(PROBLEM): Copy each line of the data below in which the word "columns" can be found.

(RECORDS):
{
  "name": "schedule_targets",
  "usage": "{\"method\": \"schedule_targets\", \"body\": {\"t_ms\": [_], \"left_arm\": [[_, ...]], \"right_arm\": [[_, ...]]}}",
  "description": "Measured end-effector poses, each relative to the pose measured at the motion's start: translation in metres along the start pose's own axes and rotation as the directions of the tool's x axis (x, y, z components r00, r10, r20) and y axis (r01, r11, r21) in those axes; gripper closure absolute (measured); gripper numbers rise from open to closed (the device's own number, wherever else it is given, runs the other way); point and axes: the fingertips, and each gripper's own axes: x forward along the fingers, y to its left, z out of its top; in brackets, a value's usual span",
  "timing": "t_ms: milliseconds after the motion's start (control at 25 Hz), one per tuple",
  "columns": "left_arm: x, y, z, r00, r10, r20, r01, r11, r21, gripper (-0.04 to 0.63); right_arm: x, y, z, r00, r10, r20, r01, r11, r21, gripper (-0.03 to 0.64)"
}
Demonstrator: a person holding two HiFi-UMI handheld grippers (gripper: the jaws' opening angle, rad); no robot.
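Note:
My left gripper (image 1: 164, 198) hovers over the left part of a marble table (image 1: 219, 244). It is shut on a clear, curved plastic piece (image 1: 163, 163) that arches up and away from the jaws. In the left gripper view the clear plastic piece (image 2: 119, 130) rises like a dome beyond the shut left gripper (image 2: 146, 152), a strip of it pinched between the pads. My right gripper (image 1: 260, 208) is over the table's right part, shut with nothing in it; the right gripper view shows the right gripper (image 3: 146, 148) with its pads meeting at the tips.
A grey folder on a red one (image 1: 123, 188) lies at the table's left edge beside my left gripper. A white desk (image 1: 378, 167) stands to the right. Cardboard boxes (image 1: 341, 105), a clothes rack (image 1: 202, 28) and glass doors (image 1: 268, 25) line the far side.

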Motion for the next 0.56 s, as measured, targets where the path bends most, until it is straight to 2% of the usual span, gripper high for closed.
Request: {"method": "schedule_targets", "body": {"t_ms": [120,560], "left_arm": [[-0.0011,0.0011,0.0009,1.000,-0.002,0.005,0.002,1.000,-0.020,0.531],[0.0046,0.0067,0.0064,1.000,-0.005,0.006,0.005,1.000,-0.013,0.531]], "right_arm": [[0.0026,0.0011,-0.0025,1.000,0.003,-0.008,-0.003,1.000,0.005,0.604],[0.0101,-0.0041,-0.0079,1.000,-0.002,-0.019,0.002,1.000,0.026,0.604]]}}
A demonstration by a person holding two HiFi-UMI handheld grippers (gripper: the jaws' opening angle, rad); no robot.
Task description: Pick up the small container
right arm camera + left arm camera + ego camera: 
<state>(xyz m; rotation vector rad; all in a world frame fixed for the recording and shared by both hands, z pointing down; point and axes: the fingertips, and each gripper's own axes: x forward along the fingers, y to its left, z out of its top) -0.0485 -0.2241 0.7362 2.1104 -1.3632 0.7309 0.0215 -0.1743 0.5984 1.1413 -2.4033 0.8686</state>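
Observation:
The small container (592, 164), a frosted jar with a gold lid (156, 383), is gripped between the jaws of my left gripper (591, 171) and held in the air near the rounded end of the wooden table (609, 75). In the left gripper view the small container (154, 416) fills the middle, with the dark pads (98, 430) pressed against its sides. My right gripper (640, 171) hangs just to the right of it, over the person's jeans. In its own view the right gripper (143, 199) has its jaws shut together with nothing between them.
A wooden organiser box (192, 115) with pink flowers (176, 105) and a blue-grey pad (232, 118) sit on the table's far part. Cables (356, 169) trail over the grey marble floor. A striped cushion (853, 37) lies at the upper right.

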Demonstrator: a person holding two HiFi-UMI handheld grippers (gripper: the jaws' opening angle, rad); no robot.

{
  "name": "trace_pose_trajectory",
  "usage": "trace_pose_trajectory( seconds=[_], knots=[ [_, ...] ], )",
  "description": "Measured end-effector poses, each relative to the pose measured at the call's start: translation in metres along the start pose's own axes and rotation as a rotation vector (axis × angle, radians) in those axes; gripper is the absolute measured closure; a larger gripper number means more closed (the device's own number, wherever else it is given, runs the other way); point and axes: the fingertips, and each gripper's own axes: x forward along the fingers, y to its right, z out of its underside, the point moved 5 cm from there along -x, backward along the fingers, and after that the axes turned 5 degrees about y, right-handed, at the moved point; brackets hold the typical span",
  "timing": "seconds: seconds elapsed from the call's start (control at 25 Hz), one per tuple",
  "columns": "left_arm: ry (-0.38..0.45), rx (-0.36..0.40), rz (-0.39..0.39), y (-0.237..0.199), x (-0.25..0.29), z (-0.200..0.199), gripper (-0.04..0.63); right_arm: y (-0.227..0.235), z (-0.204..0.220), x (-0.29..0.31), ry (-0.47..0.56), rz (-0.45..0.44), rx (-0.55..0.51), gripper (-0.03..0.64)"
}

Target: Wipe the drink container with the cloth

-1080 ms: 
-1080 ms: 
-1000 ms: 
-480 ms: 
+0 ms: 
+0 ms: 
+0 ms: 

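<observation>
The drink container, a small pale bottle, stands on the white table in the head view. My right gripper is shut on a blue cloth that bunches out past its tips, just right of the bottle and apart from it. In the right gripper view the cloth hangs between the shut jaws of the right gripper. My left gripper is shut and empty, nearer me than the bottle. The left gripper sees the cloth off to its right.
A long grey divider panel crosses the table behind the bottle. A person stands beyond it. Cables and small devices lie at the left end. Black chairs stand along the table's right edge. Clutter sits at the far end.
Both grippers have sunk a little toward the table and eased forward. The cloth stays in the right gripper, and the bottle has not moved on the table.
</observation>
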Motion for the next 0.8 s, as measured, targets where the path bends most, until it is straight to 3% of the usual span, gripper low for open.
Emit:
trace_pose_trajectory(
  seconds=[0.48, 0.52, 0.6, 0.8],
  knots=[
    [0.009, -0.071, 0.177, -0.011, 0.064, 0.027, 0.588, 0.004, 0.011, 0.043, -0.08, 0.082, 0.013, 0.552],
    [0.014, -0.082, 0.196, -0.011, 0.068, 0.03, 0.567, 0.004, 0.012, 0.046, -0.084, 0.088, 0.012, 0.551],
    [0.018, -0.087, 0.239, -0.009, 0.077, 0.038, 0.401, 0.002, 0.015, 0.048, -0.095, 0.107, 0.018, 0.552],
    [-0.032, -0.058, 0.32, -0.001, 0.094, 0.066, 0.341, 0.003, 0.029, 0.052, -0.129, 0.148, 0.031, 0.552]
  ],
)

(RESPONSE BOX):
  "columns": "left_arm: x, y, z, r00, r10, r20, r01, r11, r21, gripper (-0.04 to 0.63); right_arm: x, y, z, r00, r10, r20, r01, r11, r21, gripper (-0.03 to 0.64)"
  "columns": "left_arm: ry (-0.38..0.45), rx (-0.36..0.40), rz (-0.39..0.39), y (-0.237..0.199), x (-0.25..0.29), z (-0.200..0.199), gripper (-0.04..0.63); right_arm: y (-0.227..0.235), z (-0.204..0.220), x (-0.29..0.31), ry (-0.47..0.56), rz (-0.45..0.44), rx (-0.55..0.51), gripper (-0.03..0.64)"

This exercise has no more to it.